Rodger, who posted a threatening video railing against women online shortly before his rampage, stalked Isla Vista in his car and on foot, firing on bystanders in a killing spree that ended when he killed himself after a shootout with sheriff's deputies, police said.
But less than a month before his attacks, after he had planned the killings and obtained the guns he would use, the community college student opened his door to a knock to find about seven officers looking for him.
"I had the striking and devastating fear that someone had somehow discovered what I was planning to do, and reported me for it," Rodger said in a manifesto obtained by California's KEYT-TV, excerpts of which were published by the Los Angeles Times.

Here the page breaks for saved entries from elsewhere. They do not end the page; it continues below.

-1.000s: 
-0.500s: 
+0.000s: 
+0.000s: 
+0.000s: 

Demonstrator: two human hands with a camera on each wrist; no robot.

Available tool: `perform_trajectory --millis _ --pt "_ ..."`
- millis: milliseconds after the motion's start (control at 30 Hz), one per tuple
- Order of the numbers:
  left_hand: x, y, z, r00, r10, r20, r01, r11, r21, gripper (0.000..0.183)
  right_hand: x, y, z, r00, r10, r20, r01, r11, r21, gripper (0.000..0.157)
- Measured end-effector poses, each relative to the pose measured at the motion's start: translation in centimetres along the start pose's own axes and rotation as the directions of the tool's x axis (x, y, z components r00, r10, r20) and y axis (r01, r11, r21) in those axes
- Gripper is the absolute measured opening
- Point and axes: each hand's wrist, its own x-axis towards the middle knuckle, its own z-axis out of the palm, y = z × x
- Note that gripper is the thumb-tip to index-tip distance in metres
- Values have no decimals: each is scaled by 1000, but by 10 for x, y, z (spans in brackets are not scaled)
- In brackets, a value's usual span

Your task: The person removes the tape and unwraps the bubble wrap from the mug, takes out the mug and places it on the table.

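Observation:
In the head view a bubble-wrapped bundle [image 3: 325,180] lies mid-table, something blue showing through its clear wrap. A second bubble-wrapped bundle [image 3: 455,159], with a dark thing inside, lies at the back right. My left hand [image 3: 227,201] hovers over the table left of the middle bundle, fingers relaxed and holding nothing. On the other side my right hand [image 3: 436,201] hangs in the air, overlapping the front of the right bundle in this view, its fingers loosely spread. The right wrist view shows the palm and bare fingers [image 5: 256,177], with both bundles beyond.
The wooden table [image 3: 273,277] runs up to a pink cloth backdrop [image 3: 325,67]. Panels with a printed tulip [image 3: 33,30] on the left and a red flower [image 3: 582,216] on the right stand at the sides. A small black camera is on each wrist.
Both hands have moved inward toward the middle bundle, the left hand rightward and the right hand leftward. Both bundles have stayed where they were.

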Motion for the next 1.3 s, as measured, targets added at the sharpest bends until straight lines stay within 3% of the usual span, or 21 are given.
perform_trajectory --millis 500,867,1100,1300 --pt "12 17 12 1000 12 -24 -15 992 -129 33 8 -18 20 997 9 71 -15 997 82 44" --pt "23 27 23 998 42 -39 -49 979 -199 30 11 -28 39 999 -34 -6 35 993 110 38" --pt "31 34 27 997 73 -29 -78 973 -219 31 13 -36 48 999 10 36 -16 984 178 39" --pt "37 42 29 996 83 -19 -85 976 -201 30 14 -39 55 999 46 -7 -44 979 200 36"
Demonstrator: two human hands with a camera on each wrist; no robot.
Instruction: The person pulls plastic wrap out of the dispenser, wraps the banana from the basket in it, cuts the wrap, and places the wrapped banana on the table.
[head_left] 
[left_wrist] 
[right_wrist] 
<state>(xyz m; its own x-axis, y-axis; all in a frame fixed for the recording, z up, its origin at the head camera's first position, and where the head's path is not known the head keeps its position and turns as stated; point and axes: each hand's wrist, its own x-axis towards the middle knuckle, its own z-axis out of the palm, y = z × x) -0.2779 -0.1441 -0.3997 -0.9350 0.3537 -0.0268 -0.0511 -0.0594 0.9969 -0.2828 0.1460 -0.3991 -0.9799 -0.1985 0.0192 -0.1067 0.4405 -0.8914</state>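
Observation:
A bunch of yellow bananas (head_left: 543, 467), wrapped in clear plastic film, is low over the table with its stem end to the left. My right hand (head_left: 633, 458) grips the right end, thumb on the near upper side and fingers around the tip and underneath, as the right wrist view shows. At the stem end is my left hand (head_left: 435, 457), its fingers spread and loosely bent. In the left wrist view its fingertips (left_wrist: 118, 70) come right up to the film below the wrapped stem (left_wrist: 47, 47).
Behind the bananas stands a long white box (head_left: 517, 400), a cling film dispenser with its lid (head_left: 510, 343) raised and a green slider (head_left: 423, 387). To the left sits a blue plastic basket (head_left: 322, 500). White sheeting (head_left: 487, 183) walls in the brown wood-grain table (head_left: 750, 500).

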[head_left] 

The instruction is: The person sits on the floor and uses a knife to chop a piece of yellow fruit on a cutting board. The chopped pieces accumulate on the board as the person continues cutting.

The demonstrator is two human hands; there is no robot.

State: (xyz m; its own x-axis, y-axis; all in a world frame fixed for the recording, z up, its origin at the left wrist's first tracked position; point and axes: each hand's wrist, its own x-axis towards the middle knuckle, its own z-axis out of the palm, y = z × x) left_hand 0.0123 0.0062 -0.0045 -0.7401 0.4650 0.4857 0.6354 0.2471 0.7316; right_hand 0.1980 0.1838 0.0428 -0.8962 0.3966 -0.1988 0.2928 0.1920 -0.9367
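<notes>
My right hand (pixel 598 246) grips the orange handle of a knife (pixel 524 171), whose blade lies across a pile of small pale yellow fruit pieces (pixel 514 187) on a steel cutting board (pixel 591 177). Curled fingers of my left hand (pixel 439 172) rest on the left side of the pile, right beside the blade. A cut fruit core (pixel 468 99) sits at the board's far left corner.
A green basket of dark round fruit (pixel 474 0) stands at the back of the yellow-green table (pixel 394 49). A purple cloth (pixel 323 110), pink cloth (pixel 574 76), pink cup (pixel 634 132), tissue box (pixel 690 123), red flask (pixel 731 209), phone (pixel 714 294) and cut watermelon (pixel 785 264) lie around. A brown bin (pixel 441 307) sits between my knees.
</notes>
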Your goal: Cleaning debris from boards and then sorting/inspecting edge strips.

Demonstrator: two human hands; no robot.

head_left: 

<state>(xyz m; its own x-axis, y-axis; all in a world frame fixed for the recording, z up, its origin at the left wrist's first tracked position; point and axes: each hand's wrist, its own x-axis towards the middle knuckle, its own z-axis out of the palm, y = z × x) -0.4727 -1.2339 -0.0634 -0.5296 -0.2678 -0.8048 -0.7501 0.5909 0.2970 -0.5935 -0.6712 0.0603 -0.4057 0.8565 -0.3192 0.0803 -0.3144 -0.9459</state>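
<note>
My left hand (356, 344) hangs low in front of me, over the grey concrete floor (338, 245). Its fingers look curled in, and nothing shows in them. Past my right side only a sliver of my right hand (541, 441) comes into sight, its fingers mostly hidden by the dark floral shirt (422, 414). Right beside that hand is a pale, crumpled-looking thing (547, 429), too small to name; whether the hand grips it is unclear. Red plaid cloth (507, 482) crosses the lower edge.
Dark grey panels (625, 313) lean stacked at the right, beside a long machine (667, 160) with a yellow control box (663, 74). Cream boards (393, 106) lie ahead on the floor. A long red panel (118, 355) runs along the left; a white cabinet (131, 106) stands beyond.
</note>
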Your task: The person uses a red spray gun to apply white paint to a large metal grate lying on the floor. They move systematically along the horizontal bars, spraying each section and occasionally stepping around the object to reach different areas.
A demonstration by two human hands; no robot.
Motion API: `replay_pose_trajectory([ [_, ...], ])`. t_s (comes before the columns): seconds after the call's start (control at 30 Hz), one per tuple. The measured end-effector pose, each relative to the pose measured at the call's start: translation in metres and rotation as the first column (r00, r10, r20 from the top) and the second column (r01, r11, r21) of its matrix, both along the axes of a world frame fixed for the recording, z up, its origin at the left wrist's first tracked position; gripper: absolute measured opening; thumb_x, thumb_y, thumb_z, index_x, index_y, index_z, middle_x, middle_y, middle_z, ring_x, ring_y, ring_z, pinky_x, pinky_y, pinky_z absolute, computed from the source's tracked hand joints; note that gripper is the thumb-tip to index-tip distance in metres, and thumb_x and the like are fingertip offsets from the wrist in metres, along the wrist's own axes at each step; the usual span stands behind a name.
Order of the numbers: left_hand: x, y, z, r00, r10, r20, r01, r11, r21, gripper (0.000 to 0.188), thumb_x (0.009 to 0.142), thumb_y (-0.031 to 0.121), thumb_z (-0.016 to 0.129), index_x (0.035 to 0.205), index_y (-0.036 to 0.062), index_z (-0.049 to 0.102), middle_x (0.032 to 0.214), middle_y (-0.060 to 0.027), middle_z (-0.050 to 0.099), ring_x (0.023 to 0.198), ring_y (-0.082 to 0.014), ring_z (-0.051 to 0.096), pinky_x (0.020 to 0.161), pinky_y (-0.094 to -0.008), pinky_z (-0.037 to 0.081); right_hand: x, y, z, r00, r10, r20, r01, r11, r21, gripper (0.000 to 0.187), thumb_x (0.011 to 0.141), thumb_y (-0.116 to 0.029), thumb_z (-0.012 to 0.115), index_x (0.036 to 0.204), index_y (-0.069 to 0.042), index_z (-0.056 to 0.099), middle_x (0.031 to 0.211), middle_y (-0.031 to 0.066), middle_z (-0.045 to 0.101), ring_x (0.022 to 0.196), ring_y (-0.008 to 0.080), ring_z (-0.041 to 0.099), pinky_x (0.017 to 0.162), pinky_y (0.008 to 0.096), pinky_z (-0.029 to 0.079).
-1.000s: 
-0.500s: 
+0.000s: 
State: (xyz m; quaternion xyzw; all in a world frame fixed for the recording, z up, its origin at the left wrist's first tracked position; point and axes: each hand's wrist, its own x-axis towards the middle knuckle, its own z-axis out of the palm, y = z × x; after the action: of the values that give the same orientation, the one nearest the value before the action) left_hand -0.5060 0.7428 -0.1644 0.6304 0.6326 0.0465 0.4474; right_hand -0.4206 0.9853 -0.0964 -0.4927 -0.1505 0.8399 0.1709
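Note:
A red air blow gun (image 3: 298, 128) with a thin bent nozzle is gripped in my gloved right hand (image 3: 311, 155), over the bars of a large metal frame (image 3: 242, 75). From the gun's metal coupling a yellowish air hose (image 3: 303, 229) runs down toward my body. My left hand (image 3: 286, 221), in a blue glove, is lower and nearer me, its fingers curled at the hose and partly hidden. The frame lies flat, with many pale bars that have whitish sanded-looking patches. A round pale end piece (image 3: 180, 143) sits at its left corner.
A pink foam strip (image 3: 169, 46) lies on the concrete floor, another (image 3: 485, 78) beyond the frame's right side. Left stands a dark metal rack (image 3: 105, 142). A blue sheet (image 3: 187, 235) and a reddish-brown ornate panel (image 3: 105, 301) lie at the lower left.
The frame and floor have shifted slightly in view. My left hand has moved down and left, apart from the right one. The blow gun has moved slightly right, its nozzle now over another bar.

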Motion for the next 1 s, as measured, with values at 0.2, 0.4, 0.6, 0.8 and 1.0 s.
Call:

"If that was the case, the police would have searched my room, found all of my guns and weapons, along with my writings about what I plan to do with them. I would have been thrown in jail, denied of the chance to exact revenge on my enemies. I can't imagine a hell darker than that. Thankfully, that wasn't the case, but it was so close," he wrote.
He said he learned that videos he posted online had alarmed his mother, and he believed either she or a mental health agency had asked authorities to check up on him.
"The police interrogated me outside for a few minutes, asking me if I had suicidal thoughts. I tactfully told them that it was all a misunderstanding, and they finally left," he said in the manifesto, according to the Times.
"For a few horrible seconds I thought it was all over. When they left, the biggest wave of relief swept over me. It was so scary," he wrote, adding he removed the videos with plans to repost them closer to the date of his planned attack.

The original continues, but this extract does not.